What is being asked » The answer must consist of the listing, reproduced exactly.

Data excerpt »
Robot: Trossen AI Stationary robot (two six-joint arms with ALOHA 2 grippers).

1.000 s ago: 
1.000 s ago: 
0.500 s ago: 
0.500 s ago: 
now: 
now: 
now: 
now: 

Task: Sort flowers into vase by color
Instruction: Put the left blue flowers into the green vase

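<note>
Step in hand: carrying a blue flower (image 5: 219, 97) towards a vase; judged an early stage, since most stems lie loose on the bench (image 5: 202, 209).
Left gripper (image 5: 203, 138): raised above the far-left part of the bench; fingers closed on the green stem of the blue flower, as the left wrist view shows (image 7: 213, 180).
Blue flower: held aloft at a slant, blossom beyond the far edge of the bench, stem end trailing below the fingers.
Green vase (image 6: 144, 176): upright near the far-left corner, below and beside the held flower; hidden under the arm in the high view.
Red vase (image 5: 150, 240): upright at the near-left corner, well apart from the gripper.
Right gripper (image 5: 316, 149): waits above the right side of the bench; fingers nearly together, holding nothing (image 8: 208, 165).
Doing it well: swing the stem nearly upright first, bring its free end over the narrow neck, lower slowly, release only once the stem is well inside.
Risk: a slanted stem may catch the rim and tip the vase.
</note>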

Answer to this exercise »
Robot: Trossen AI Stationary robot (two six-joint arms with ALOHA 2 grippers).

1.000 s ago: 
1.000 s ago: 
0.500 s ago: 
0.500 s ago: 
now: 
now: 
now: 
now: 

Task: Sort flowers into vase by color
Instruction: Put the left blue flowers into the green vase

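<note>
Step in hand: carrying a blue flower (image 5: 219, 97) towards a vase; judged an early stage, since most stems lie loose on the bench (image 5: 202, 209).
Left gripper (image 5: 203, 138): raised above the far-left part of the bench; fingers closed on the green stem of the blue flower, as the left wrist view shows (image 7: 213, 180).
Blue flower: held aloft at a slant, blossom beyond the far edge of the bench, stem end trailing below the fingers.
Green vase (image 6: 144, 176): upright near the far-left corner, below and beside the held flower; hidden under the arm in the high view.
Red vase (image 5: 150, 240): upright at the near-left corner, well apart from the gripper.
Right gripper (image 5: 316, 149): waits above the right side of the bench; fingers nearly together, holding nothing (image 8: 208, 165).
Doing it well: swing the stem nearly upright first, bring its free end over the narrow neck, lower slowly, release only once the stem is well inside.
Risk: a slanted stem may catch the rim and tip the vase.
</note>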

No further output is required.